Ausência de confissão do réu no inquérito policial não inviabiliza a celebração de ANPP

Clipping | setembro 30, 2022

“Ao exigir a existência de confissão formal e circunstanciada do crime, o novel art. 28-A do CPP não impõe que tal ato ocorra necessariamente no inquérito, sobretudo quando não consta que o acusado haja sido informado sobre a possibilidade de celebrar a avença [acordo de não persecução penal – ANPP] com o Parquet caso admitisse a prática da conduta apurada”. Este é o relevante entendimento firmado recentemente pela Sexta Turma do Superior Tribunal de Justiça no julgamento do HC 657.165 (acórdão publicado em 18/08/2022).


O ANPP é uma alternativa pré-processual, consensual, prevista no art. 28-A do Código de Processo Penal, destinada a proporcionar resposta penal mais célere a determinados comportamentos considerados criminosos, por meio da relativização da obrigação da instauração do processo penal, com consequente redução das demandas judiciais criminais.


O acordo traz prerrogativas tanto ao investigado quanto ao Estado, visto que ambos renunciam a direitos ou pretensões em troca de benefícios mútuos: o Estado renuncia ao direito de buscar uma condenação penal e a pena privativa de liberdade, em troca de antecipação e certeza de uma resposta punitiva, ao passo em que o investigado renuncia ao direito de provar sua inocência no curso do devido processo legal (com possibilidade de ampla defesa, contraditório e direitos outros, como o direito ao duplo grau de jurisdição), em troca de evitar não apenas o processo em si, mas especialmente suas agruras e a eventual sujeição a uma gravosa privação da liberdade.


Como em todo e qualquer acordo juridicamente válido, a boa-fé, a confiança e a lealdade são princípios que necessariamente devem ser observados e cumpridos por todos os envolvidos.

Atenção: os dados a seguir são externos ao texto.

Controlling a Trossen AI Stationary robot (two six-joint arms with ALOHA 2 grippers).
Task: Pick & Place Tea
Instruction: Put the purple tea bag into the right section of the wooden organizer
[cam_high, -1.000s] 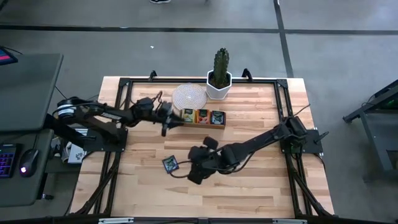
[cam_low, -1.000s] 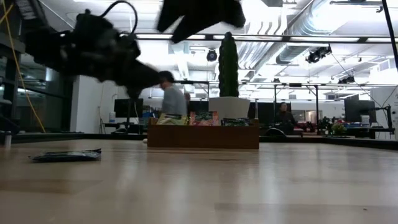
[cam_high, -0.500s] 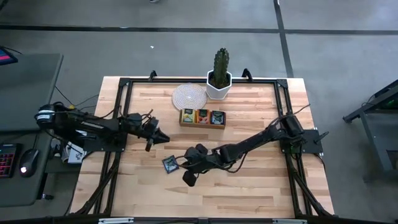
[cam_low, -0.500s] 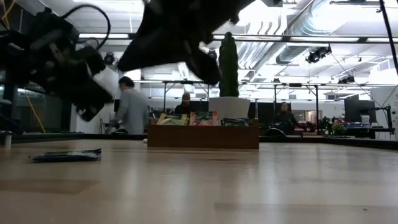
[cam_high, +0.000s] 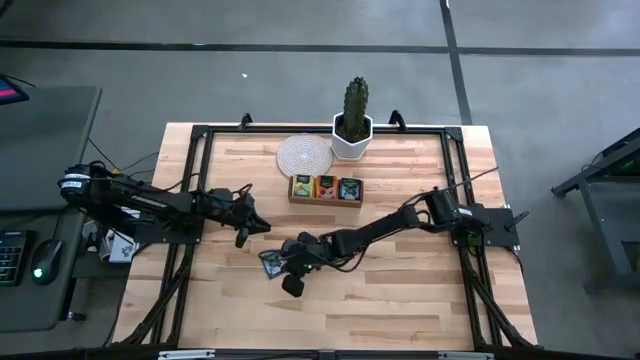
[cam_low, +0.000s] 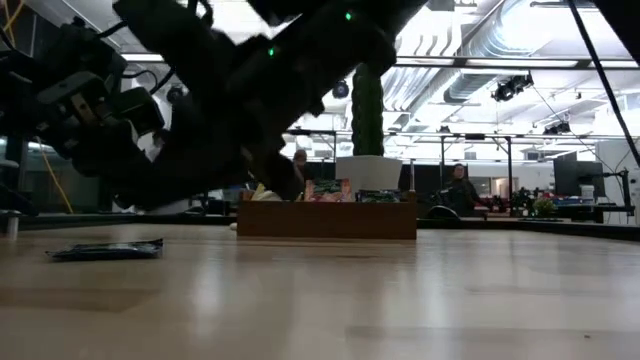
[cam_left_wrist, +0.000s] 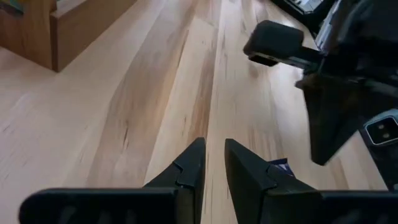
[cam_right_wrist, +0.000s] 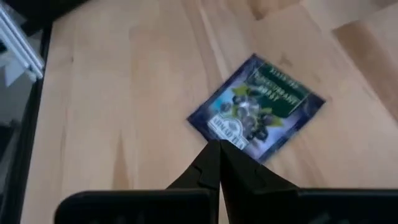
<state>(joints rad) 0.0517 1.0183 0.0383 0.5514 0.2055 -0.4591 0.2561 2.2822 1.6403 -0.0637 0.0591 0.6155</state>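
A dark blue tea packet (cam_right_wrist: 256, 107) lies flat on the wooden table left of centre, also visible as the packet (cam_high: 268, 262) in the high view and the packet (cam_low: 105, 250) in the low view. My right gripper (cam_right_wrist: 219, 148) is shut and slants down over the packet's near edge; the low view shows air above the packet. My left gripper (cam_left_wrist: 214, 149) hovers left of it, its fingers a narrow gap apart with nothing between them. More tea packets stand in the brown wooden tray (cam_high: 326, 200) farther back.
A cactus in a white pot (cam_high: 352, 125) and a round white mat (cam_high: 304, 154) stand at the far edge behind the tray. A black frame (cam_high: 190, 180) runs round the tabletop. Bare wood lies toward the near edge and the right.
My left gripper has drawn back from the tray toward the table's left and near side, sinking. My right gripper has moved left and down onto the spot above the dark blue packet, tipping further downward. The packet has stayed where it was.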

E é justamente para não frustrar legítimas expectativas que o Ministro Rogério Schietti Cruz, relator do aludido feito, consignou em seu voto que a confissão formal – um dos requisitos ao ANPP – pode ocorrer na presença do representante do Ministério Público e do defensor do investigado na audiência extrajudicial designada especialmente para a celebração deste acordo, ocasião em que o investigado, de maneira livre e tecnicamente orientada pelo seu defensor, deliberará a respeito da sua manifestação confessional em troca das condições fixadas para celebração do acordo a fim de que seja evitado o processo penal e com proveito tanto para acusação quanto para defesa.


Isso porque a eventual exigência de que a confissão ocorra no inquérito – sobretudo caso ocorra sem a presença de defesa técnica e sem que se tenha dado conhecimento ao investigado sobre a existência deste benefício legal – impedirá que ele saiba, já naquela oportunidade, se o representante do Ministério Público efetivamente oferecerá a proposta de ANPP (e seus termos!) ao receber o inquérito relatado. Ademais, essa confissão em sede policial poderia levar a uma autoincriminação antecipada realizada apenas com base numa vã esperança de ser agraciado com o acordo, o qual poderá não ser oferecido pela ausência, por exemplo, de requisitos de natureza subjetiva a serem avaliados pelo membro do Parquet.


É também nessa linha o Enunciado nº 13 do CJF/STJ, aprovado durante a I Jornada de Direito Penal e Processo Penal: “A inexistência de confissão do investigado antes da formação da opinio delicti do Ministério Público não pode ser interpretada como desinteresse em entabular eventual acordo de não persecução penal”.


Assim, a [juris]prudência admite a não realização de confissão formal anteriormente à manifestação do Ministério Público sobre o oferecimento do ANPP e ciência dos termos propostos, preservando-se o direito constitucional à não autoincriminação e prestigiando-se os irrenunciáveis princípios da boa-fé, da lealdade e da confiança.